Just as he's finishing the upper side yard, I see him race in the back door and into the kitchen to peel off his sock because something had bitten or stung him. Ten minutes later he's covered in hives and --- with brother Dan's urging (our family paramedic) --- we're racing to the local hospital in Watkins Glen.
It got serious enough to call 911 halfway down the hill when Michael starting complaining about serious chest pain. The ambulance grabbed him at the end of the lake, started an IV of benadryl, with steroids to follow. Apparently he was stung three times by a white wasp -- a big hatch of the nasty things are around this year and they must have a nest in the ground where he was mowing.
It's the exact same spot --- the base of the big sycamore tree --- that the yellowjackets nailed me last year. As we pulled out of the driveway, I heard Michael yell up there, "It's war now, buddies."
Poisons and fuel accelerants are being gathered for the midnight retaliation, now that he's home and recovering. The hospital photo shows him taking his Benadryl-induced nap.
The wasp incident followed a quick moving strong storm cell the day before that hit a narrow path of Valois and Hector on the east side of Seneca Lake. We watched it on the radar as the red part of the storm tagged us dead on, like a bullseye on a target. It's happened a few times this summer but this was the most dramatic.
Trees came down, the wind howled across the lake, lightening strikes every few seconds followed by loud rolling thunder. I've been in a lot of storms, some out on our boat in the ocean. This rivaled that kind of anxiety.
We looked out the window and up, up, up at the huge Sycamore tree that we've been talking about trimming for the past few years --- a tree that's been here for probably a hundred years. And the big pine trees and the several huge locust trees that are much higher than the house.
Now I understand why all the neighbors have clear cut around their property. Aha!

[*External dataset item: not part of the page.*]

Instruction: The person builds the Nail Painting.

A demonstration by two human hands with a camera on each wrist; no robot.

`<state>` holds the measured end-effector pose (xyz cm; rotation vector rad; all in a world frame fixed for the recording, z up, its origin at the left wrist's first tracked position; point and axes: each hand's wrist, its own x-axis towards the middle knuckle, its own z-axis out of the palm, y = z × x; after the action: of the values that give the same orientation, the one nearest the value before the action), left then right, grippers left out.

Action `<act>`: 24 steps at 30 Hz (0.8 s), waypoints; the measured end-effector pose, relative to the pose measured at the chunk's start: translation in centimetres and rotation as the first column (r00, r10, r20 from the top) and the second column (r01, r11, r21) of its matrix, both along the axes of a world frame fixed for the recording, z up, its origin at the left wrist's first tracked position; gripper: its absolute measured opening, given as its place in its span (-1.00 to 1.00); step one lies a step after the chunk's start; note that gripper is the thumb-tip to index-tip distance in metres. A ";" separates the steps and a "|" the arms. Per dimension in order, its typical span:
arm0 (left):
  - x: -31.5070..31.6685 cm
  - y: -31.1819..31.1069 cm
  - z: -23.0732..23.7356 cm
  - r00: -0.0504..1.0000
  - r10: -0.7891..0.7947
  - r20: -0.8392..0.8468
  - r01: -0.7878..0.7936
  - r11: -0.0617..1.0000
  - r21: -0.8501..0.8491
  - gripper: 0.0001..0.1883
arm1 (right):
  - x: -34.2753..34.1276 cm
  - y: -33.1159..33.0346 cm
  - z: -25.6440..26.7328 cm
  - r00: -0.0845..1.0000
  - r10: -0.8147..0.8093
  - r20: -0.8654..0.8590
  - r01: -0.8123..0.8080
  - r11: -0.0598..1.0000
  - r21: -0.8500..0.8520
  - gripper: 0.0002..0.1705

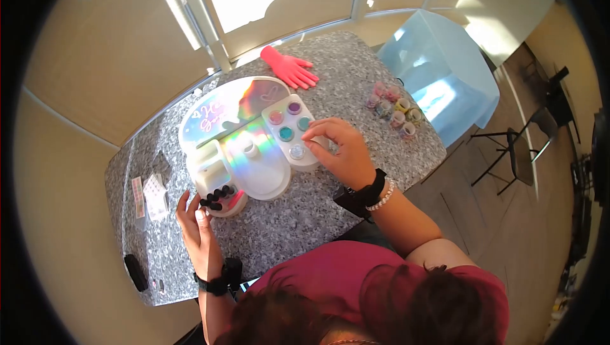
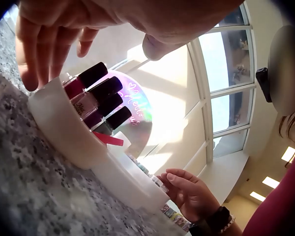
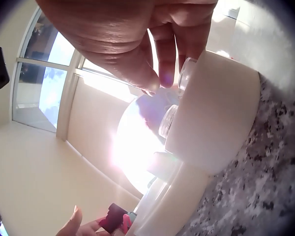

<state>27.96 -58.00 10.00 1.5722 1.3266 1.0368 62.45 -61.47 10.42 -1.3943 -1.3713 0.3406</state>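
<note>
A white vanity-style nail stand (image 1: 264,180) with a shiny rainbow backboard sits on the speckled table. Its left compartment holds several nail polish bottles (image 2: 101,96) with black caps and a pink stick (image 2: 108,139). My left hand (image 1: 199,237) is beside this compartment, fingers extended along its outer side. On the right, a raised block (image 1: 297,94) carries several small glitter jars (image 1: 286,133) in teal, purple, pink and silvery white. My right hand (image 1: 346,154) is over these jars, thumb and index fingertips close together beside a clear jar (image 3: 168,121); I cannot tell whether they pinch anything.
A pink practice hand (image 1: 289,68) lies behind the stand. Several small jars (image 1: 397,116) are grouped at the table's right. Sticker sheets (image 1: 154,197) and a black case (image 1: 135,272) lie at left. Beyond are a blue-covered table (image 1: 438,65) and a folding chair (image 1: 521,151).
</note>
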 end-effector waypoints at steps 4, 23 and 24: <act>-0.2 -0.4 -0.1 1.000 -0.012 0.026 0.012 1.000 -0.001 -0.24 | -0.2 -0.2 0.0 1.000 0.007 0.029 -0.007 1.000 0.006 -0.79; 2.2 0.3 4.5 0.994 -0.004 0.105 -0.047 0.877 0.479 -0.34 | 9.8 -5.0 3.1 0.813 -0.393 0.429 0.370 0.918 0.140 -0.73; 2.6 0.7 4.6 0.989 -0.089 0.115 0.018 0.862 0.507 -0.35 | 11.1 -5.9 3.3 0.771 -0.445 0.455 0.457 0.885 0.092 -0.75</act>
<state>30.54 -57.29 14.59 1.8631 0.9517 1.5152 73.50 -67.39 13.70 -1.8512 -1.3443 -0.3263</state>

The big willow tree came down across the road just few houses down the hill from us, a tree that was also probably over a hundred years old. And a friend's willow tree that measured more than four and a half feet in diameter came down across his truck and his new lake cabin --- with them in it! Everyone's okay but boy, will they have stories to tell for the rest of their lives.
We've been aware of nature up close and personal from all our years of sailing. But then we would get off the boat and retreat to Sacramento, the great urban, comfortable escape, get complacent again.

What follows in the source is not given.